One hates to admit it, but Pakistan was politically outmanoeuvred by India on Kashmir by rescinding Article 370 of its Constitution which gave a special if not disputed status to the region. Her gradual mutation of the demographics in her favour continues unabated. And as the older generation of the defying Kashmiris bows out the young view issues far less weighed by emotive persuasion. In combination with the unmatched density of military presence over decades, the new normal has practically established newer realities. And while Pakistan’s principled stance may just remain the same, a workaround shall have to be found to factor in newer realities and graduate policy to benefit from this immense economic activity taking place in the neighbourhood. Placing artificial restraints on what can be a moment of deliverance to the rapidly impoverishing people of Pakistan is failing them with the bankruptcy of thought. We are better only when stabler and economically buoyant. Time to shed the rhetoric.
India’s global footprint is remarkable.
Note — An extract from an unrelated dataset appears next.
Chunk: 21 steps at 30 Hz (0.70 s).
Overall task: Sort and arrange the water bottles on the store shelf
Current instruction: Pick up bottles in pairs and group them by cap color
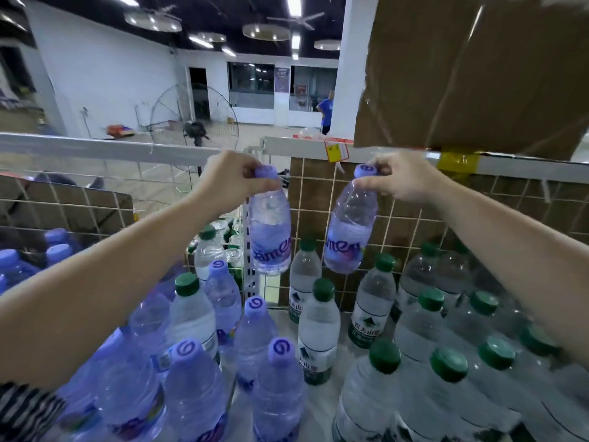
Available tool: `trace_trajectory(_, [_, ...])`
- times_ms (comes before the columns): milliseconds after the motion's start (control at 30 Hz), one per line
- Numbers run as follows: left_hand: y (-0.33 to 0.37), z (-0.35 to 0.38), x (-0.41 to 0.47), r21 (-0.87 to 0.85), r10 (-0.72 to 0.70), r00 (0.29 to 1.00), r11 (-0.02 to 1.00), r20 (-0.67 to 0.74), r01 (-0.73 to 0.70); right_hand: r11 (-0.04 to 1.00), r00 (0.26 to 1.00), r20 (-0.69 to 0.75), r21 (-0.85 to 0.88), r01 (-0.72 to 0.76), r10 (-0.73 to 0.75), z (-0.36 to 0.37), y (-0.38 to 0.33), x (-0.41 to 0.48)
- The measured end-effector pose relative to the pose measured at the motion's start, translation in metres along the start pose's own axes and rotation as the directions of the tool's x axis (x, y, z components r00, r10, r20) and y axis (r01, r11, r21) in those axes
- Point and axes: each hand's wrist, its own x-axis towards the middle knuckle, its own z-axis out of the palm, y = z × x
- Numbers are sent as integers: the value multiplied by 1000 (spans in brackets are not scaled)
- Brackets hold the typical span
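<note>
My left hand (232, 180) grips the neck of a purple-capped water bottle (270, 231) and holds it in the air above the shelf. My right hand (401, 178) grips the neck of a second purple-capped bottle (349, 231), which hangs tilted to the left. Both bottles hang over the middle of the white shelf (280, 317). Below on the left stand several purple-capped bottles (194, 387). Several clear green-capped bottles (318, 330) stand in the middle and on the right, and one green-capped bottle (191, 314) stands among the purple ones.
A wire grid back panel (408, 224) with brown board behind it closes the shelf at the rear. A white upright post (251, 282) divides the shelf sections. A cardboard box (471, 71) overhangs at upper right. A large floor fan (194, 122) and a person (326, 111) stand far off.
</note>
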Motion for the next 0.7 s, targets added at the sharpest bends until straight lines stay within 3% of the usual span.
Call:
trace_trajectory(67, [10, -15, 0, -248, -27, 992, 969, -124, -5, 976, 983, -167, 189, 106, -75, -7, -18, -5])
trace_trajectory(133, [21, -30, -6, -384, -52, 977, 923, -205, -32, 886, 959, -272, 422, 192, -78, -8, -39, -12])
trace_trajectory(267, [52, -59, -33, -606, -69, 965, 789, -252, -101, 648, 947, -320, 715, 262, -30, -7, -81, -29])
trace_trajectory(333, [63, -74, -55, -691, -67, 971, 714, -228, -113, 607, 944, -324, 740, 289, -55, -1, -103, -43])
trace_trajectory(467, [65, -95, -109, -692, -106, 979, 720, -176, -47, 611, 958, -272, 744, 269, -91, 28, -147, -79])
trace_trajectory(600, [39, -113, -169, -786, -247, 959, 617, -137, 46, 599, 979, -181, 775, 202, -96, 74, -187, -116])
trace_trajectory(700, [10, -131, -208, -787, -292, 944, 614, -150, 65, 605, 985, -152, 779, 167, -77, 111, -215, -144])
She is invited to the G7 and is a member of the G20. It is leading a movement of the global South to represent what is critical to equitable progress in times of climate change, pandemics and technology intrusion. It has a blueprint for establishing its own domain on the foreign policy front and sticks to it assiduously. She may seem arrogant and haughty at times triggering aversion but feels she has the space to assert her presence. It is a fine line but her foreign policy apparatus treads it skillfully. Modi has brought India to the point where she has begun to cast a wider net of its influence and impact. Pakistan has been skillfully reduced to a footnote in this Indian script. It is time to smell some real leaves.
It is time to recalibrate our policy towards India and be bold enough to create a tri-nation consensus, along with China, focusing on Asia to be the spur for wider economic growth and benefit. That alone will turn geoeconomics into a strategy. Breaking away from convention and boldness in conception can address this newer paradigm. Or we may be reduced to the footnote of history.